Appeal, No. 34, Oct. T., 1958, by employer, from decision of Unemployment Compensation Board of Review, No. B-45233, in re claim of John H. Smith. Decision affirmed.
Frank Kingston Smith, with him Hamilton, Smith & Darmopray, for appellant.
Sydney Reuben, Assistant Attorney General, with him Thomas D. McBride, Attorney General, for appellee.
Before Rhodes, P.j., Gunther, Wright, Woodside, Ervin, and Watkins, JJ. (hirt, J., absent).
[ 186 Pa. Super. Page 417]
The claimant, John H. Smith, was denied unemployment compensation by the bureau, but the referee and the board ruled that he was eligible for compensation. The employer appealed, contending that the claimant was discharged for "willful misconduct connected with his work," which would disqualify claimant for benefits under the terms of section 402(e) of the Unemployment Compensation Law. 42 PS § 802(e).
[ 186 Pa. Super. Page 418]
The claimant was employed by the appellant from September 1954 to December 20, 1956. On the latter date he was taken to the hospital suffering from delirium tremens, acute toxic hepatitis and GI tract hemorrhage. The claimant's wife notified the employer of the illness. The employer thereupon sent his personal physician to the hospital to see the claimant and he continued the claimant on the payroll until after his release from the hospital. After claimant was released from the hospital, he asked for his job back, and was told he had been replaced.

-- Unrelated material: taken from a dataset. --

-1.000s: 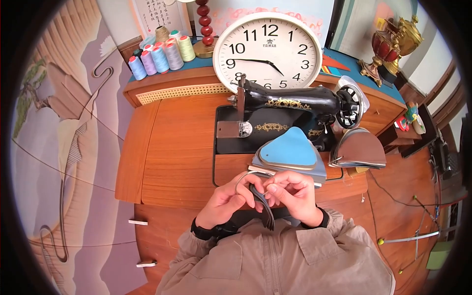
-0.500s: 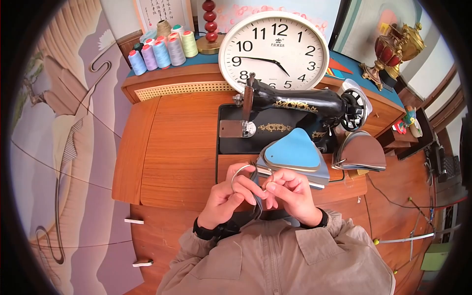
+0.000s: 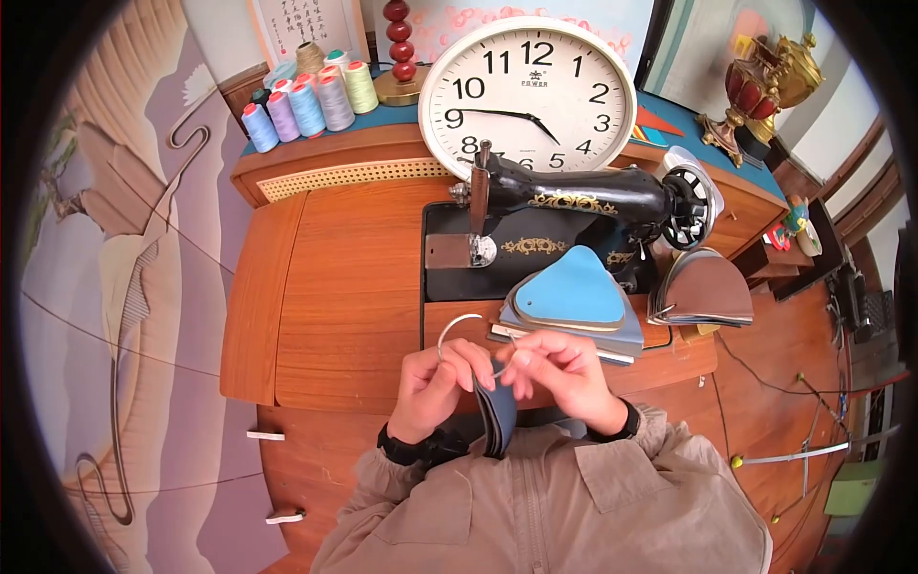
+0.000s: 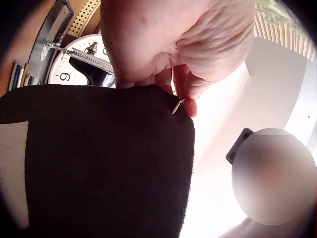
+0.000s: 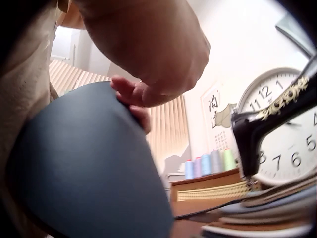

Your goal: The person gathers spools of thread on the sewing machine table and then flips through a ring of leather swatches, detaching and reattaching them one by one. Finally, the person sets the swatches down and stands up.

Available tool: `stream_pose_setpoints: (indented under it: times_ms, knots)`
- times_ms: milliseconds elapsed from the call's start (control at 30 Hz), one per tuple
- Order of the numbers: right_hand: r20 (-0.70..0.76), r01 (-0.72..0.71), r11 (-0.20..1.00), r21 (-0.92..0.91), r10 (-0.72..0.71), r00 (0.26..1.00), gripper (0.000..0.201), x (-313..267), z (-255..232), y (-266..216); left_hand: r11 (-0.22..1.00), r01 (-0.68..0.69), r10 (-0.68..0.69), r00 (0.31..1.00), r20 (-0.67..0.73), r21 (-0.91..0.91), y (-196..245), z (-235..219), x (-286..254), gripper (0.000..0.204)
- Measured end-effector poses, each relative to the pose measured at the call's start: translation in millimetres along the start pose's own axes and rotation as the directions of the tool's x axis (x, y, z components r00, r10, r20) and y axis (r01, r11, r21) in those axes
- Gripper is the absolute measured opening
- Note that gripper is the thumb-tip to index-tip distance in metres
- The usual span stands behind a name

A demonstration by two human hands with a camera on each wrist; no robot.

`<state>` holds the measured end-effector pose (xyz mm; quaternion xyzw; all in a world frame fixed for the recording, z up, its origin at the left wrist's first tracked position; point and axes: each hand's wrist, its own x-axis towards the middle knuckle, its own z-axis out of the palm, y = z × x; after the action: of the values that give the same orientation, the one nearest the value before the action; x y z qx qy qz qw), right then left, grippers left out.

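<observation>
In the head view, my left hand (image 3: 427,394) grips a thin metal ring (image 3: 444,337), whose curve rises above the fingers. Dark blue-grey swatches (image 3: 495,411) hang from the ring between my hands, in front of the jacket. My right hand (image 3: 566,375) pinches the ring's other side with thumb and forefinger. The right wrist view shows the smooth face of one rounded swatch (image 5: 89,163) below the fingers. From the left wrist, a dark swatch back (image 4: 109,158) with a pale label fills the view, a bit of metal (image 4: 177,105) passing through its corner.
A blue swatch stack (image 3: 571,295) and a brown swatch bundle (image 3: 706,290) lie beyond my hands, by the black sewing machine (image 3: 574,191). Behind stand a round clock (image 3: 516,86) and several thread spools (image 3: 306,107). The wooden table (image 3: 354,277) extends to the left.
The swatches, seen edge-on a second ago, have swung to show a broader dark blue face. The ring now stands further left, more of its curve exposed. Both hands keep their hold.
</observation>
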<state>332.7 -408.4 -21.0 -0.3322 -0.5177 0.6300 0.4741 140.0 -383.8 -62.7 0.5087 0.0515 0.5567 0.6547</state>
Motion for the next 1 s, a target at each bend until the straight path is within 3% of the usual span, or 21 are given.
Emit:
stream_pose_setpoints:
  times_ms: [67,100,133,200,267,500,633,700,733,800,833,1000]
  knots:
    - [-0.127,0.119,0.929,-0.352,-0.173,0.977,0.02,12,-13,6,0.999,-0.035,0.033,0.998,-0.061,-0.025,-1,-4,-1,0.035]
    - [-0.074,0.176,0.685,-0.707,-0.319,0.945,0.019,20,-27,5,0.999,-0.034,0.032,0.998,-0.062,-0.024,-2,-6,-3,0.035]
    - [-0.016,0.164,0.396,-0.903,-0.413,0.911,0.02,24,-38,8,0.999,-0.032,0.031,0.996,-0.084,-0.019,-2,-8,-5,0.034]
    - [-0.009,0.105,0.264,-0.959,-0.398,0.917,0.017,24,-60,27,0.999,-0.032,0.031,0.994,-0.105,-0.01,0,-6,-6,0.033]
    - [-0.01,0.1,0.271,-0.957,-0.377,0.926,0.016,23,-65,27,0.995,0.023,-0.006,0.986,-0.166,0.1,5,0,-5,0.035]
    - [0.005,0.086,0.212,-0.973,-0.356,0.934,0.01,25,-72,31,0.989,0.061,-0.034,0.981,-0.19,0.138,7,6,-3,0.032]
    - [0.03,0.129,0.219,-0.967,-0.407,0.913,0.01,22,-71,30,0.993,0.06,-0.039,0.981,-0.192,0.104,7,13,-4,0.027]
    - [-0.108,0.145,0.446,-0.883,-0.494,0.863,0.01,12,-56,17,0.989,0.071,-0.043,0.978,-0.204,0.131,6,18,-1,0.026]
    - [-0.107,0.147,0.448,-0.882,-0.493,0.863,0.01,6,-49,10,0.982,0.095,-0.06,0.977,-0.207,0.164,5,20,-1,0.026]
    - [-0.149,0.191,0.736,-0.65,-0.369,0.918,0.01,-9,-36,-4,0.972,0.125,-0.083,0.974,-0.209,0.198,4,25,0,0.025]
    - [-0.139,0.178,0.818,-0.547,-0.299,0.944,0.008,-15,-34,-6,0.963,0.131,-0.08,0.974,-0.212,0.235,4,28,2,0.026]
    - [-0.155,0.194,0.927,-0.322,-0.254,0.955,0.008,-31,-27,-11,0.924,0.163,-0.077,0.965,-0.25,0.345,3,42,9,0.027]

There is evidence that the claimant had been drinking intoxicating liquor numerous times while working at the appellant's place of business. This was "willful misconduct connected with his work," for which the employer could have discharged him. If the claimant was discharged for this reason, he would not be entitled to unemployment compensation. Guede v. Unemployment Compensation Board, 162 Pa. Superior Ct. 479, 58 A.2d 197 (1948); Bates Unemployment Compensation Case, 171 Pa. Superior Ct. 529, 90 A.2d 379 (1952).
The question here is whether he was discharged because of his drinking during working hours, or whether he was discharged because he had become ill and the employer replaced him without giving him sufficient There is evidence to support either contention. It is, therefore, a question of fact for the board. Tronieri Unemployment Compensation Case, 164 Pa. Superior Ct. 435, 65 A.2d 426 (1949). It found for the claimant.